__TASK BRIEF__
Count the lines below that contain the word "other". Give only the number.
##### INPUT DATA #####
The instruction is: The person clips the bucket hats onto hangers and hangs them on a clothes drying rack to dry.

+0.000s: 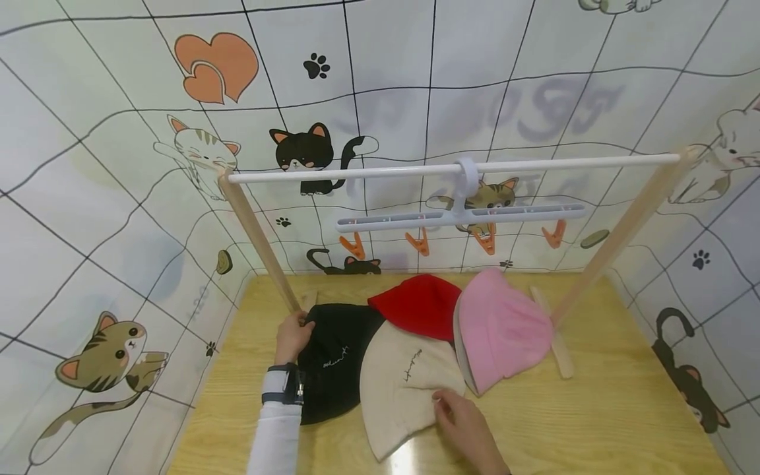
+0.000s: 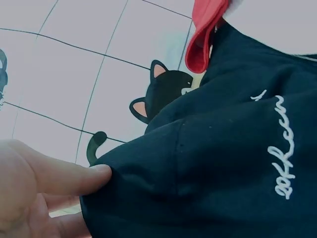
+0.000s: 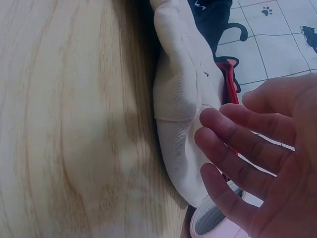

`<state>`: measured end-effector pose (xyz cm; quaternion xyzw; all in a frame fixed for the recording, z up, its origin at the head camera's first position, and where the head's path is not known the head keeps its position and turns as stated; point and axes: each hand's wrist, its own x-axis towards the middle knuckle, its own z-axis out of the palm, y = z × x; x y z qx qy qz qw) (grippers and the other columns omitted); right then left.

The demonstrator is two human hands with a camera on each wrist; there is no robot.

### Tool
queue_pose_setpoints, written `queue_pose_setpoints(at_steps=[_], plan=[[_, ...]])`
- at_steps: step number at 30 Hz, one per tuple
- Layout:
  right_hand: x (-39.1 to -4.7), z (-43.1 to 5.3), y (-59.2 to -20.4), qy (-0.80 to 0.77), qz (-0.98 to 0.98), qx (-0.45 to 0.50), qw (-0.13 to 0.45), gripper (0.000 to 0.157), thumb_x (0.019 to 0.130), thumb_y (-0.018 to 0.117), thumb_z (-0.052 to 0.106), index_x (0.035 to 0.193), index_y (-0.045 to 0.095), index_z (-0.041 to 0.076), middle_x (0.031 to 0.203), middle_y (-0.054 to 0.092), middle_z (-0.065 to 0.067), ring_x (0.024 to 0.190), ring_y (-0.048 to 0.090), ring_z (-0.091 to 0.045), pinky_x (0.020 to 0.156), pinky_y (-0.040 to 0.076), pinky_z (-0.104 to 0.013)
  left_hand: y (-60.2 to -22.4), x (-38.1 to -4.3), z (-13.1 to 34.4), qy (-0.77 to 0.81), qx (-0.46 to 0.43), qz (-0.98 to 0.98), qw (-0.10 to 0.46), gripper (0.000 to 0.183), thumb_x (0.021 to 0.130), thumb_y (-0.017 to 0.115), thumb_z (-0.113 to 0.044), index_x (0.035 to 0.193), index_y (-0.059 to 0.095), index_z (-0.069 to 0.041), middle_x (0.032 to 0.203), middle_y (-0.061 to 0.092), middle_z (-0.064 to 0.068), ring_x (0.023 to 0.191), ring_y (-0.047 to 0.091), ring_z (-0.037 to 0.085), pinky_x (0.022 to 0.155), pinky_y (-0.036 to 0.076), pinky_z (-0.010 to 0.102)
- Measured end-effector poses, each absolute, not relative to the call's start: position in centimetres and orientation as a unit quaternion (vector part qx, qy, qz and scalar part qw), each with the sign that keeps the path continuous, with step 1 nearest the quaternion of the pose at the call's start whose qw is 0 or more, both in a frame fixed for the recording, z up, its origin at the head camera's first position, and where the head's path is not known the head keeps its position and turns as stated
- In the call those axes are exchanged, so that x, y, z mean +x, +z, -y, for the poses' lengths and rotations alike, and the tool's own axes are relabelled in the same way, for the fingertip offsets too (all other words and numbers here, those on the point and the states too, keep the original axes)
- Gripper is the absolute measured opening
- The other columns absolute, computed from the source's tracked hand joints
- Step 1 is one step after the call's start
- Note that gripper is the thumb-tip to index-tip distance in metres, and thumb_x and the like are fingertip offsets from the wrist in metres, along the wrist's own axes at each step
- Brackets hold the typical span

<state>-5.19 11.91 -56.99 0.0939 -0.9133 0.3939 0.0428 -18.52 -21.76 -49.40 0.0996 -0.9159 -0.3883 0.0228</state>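
Observation:
My left hand pinches the top left edge of a black bucket hat with light stitched writing; thumb and fingers grip the cloth in the left wrist view. Overlapping it on the right lies a beige bucket hat with dark script. At the lower right of the beige hat is my right hand, its fingertips loosely bent and spread beside the fabric in the right wrist view, pinching nothing. Behind these sit a red hat and a pink bucket hat, the pink one at the right.
A white rod spans two wooden posts above the hats. From it hangs a pale hanger bar with several orange clips. The wooden table meets cat-print walls at the back and sides.

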Motion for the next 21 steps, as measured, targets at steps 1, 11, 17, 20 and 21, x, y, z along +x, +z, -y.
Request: queue_pose_setpoints(at_steps=[1,11,17,20,21], plan=[[-5.2,-11.9,-57.0,0.394,0.913,0.093,0.044,0.016,0.085,0.066,0.004,0.099,0.068,0.012,0.081,0.061,0.014,0.073,0.057,-0.004,0.071,0.050,-0.032,-49.2,-18.5,21.7,-0.393,0.098,0.914,0.025,0.013,0.091,0.059,-0.003,0.100,0.061,0.008,0.096,0.063,0.026,0.085,0.060,0.039,0.073,0.047,0.050],[-5.1,-11.8,-56.7,0.389,0.917,0.088,0.018,0.014,0.086,0.066,0.005,0.099,0.067,0.011,0.080,0.059,0.013,0.073,0.055,-0.004,0.070,0.050,-0.032,-47.2,-18.0,21.2,-0.408,0.085,0.908,0.049,0.014,0.091,0.059,0.000,0.103,0.062,0.007,0.098,0.062,0.026,0.085,0.057,0.038,0.071,0.046,0.049],[-5.2,-11.5,-56.4,0.390,0.914,0.107,0.038,0.013,0.085,0.066,0.003,0.096,0.068,0.010,0.080,0.060,0.012,0.072,0.056,-0.006,0.070,0.050,-0.032,-45.9,-17.9,20.8,-0.401,0.072,0.910,0.070,0.009,0.091,0.060,0.000,0.099,0.062,0.002,0.089,0.063,0.023,0.076,0.055,0.034,0.061,0.042,0.038],[-5.2,-11.4,-56.5,0.388,0.914,0.112,0.042,0.014,0.085,0.066,0.003,0.096,0.068,0.010,0.080,0.060,0.012,0.073,0.056,-0.006,0.070,0.051,-0.033,-45.3,-17.8,20.8,-0.398,0.064,0.912,0.081,0.008,0.090,0.061,0.001,0.098,0.062,0.003,0.090,0.064,0.024,0.075,0.056,0.033,0.061,0.043,0.038],[-5.2,-11.4,-56.5,0.387,0.914,0.112,0.043,0.014,0.085,0.067,0.003,0.096,0.068,0.010,0.081,0.060,0.012,0.073,0.056,-0.006,0.071,0.051,-0.033,-45.1,-17.8,20.8,-0.398,0.062,0.912,0.083,0.009,0.090,0.060,0.001,0.099,0.062,0.003,0.090,0.064,0.024,0.075,0.056,0.034,0.061,0.043,0.039]])
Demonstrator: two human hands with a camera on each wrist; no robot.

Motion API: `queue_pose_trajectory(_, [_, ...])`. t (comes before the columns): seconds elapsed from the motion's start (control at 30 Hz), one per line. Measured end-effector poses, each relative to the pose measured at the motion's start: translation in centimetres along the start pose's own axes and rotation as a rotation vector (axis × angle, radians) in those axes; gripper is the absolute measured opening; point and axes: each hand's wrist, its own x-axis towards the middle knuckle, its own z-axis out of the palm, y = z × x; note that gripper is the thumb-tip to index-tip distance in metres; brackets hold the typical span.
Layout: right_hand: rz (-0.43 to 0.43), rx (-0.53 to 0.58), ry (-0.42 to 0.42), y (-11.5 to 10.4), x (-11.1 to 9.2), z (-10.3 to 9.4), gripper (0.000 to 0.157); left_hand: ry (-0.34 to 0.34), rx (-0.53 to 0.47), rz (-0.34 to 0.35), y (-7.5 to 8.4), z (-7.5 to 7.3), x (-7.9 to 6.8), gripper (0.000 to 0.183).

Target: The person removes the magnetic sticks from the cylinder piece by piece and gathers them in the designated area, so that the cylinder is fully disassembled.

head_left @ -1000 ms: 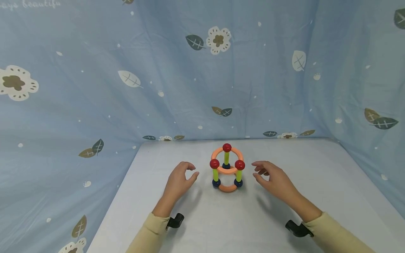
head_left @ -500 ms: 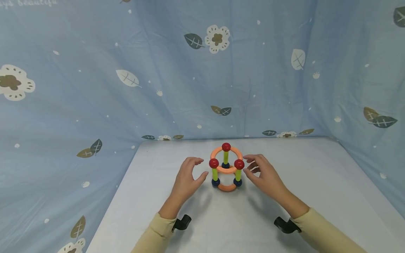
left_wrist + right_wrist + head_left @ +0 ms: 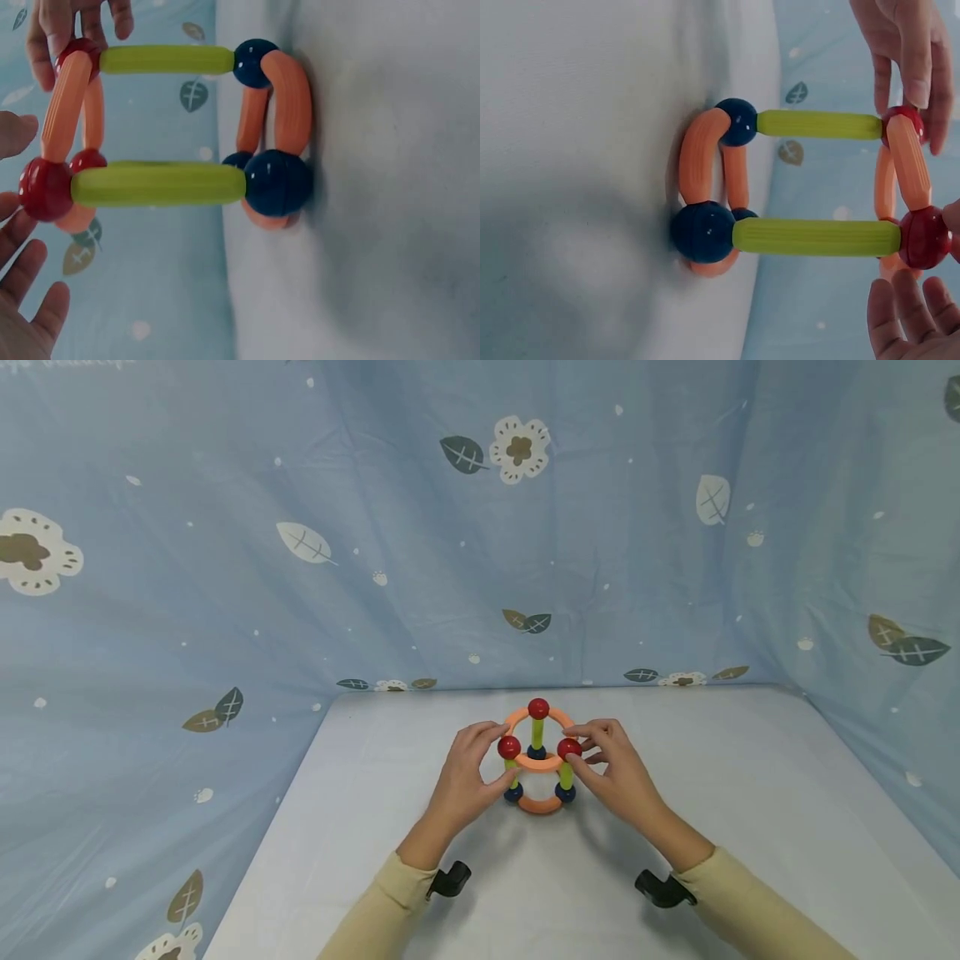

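A toy ball-and-stick frame [image 3: 540, 762] stands upright on the table. Dark blue balls [image 3: 279, 183] and curved orange sticks form its lower ring, green sticks [image 3: 817, 237] rise as posts, and red balls with orange sticks make the upper ring. My left hand [image 3: 467, 777] is around the front-left red ball [image 3: 46, 189]; a fingertip is at the ball while the thumb stays apart from it. At the front-right red ball [image 3: 925, 237], my right hand [image 3: 618, 772] has its thumb and fingers against it in a pinch.
The white table [image 3: 360, 860] reaches back to a blue curtain [image 3: 420, 527] printed with leaves and flowers. Black camera mounts [image 3: 452, 878] sit at both wrists, below the beige sleeves [image 3: 757, 902].
Both hands have moved inward from either side of the frame to its front red balls. The right thumb and fingers have closed on a ball. The frame stands where it was.
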Motion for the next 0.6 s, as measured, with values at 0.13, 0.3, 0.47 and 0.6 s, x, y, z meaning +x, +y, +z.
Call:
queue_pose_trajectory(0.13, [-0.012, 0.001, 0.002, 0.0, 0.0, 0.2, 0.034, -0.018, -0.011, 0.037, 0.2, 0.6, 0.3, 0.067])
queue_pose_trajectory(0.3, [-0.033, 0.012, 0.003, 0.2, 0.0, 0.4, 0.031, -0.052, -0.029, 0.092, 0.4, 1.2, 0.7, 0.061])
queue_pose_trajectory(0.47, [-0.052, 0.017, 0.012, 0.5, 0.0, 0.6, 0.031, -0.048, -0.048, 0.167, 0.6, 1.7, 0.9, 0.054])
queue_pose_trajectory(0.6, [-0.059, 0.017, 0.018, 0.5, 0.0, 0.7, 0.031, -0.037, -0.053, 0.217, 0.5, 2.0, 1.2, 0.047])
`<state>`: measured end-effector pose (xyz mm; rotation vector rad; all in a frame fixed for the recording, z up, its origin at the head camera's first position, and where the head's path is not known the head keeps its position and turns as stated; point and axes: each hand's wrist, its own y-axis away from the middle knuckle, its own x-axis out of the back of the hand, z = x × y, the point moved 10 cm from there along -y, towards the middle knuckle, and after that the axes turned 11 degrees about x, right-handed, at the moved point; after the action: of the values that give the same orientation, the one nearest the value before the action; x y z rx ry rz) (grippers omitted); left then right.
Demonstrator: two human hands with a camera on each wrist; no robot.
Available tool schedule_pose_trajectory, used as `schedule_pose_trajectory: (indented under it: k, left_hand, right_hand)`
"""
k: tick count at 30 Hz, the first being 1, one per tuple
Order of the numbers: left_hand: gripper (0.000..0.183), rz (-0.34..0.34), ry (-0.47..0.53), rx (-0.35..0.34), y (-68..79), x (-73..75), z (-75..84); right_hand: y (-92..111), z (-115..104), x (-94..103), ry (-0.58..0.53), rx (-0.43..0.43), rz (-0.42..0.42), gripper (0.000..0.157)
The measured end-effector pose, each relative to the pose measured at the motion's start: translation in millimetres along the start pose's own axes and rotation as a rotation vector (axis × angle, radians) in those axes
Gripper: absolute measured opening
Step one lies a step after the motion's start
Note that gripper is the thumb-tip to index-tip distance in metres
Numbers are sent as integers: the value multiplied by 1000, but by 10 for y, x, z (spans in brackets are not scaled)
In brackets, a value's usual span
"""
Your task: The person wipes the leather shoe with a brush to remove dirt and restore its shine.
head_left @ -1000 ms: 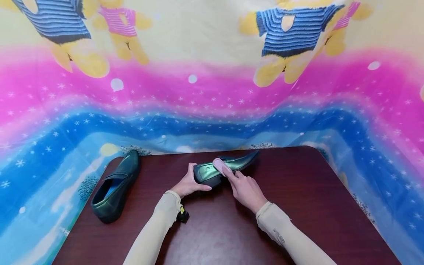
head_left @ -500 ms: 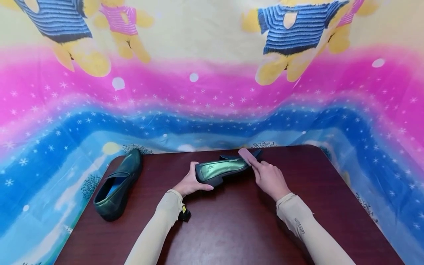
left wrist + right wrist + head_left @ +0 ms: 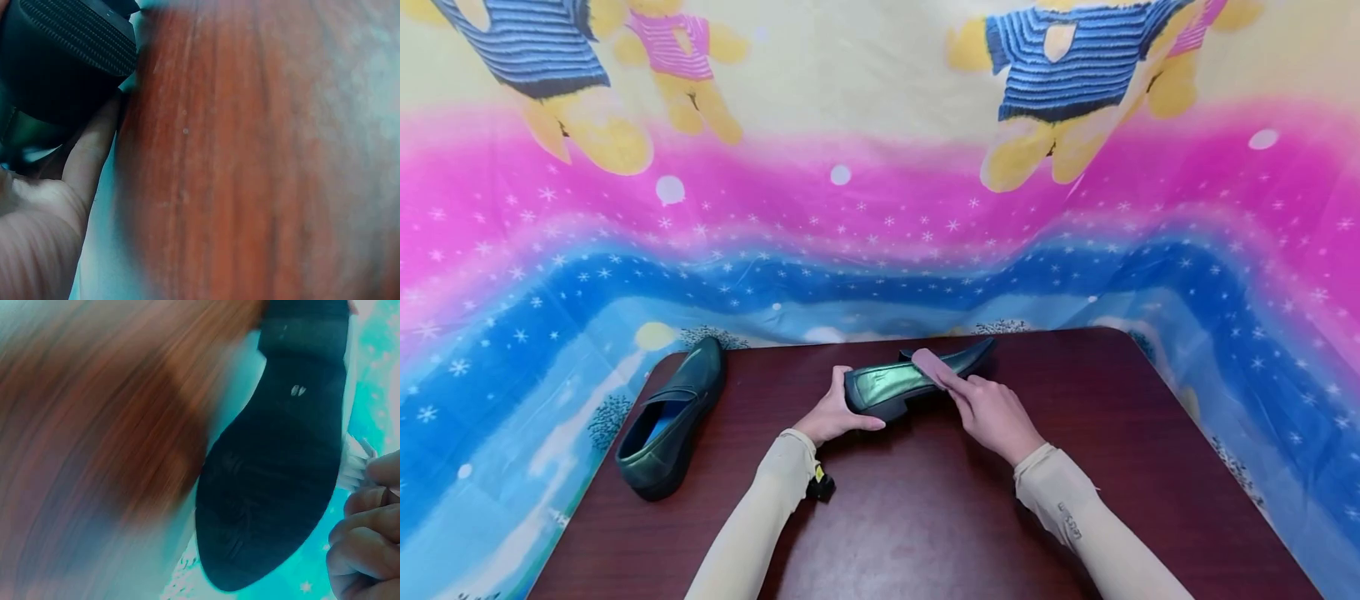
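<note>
A dark green loafer (image 3: pixel 880 385) is tipped on its side near the table's far edge, toe to the right. My left hand (image 3: pixel 829 417) grips its heel, thumb below and fingers behind; the ridged heel block (image 3: pixel 81 37) fills the corner of the left wrist view. In my right hand (image 3: pixel 996 417) is a pink-backed brush (image 3: pixel 928 367), its pale bristles (image 3: pixel 355 465) against the shoe's upper beside the strap. The right wrist view shows the shoe's black sole (image 3: pixel 269 469) and my curled fingers (image 3: pixel 365 550).
The matching loafer (image 3: pixel 673 425) stands upright at the table's left edge, toe pointing away. A dark brown table (image 3: pixel 910 517) lies beneath my forearms. Behind it hangs a cloth backdrop (image 3: pixel 880 200) with printed bears. A small black device (image 3: pixel 822 483) is at my left wrist.
The brush in my right hand went right along the shoe toward the toe, then came partway back left. My left hand keeps its grip on the heel. The view shifted slightly.
</note>
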<state>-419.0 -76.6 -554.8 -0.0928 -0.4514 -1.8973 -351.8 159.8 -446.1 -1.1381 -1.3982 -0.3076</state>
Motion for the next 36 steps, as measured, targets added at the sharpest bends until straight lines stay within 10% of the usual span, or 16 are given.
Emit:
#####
__OUTPUT FOR THIS EXERCISE__
3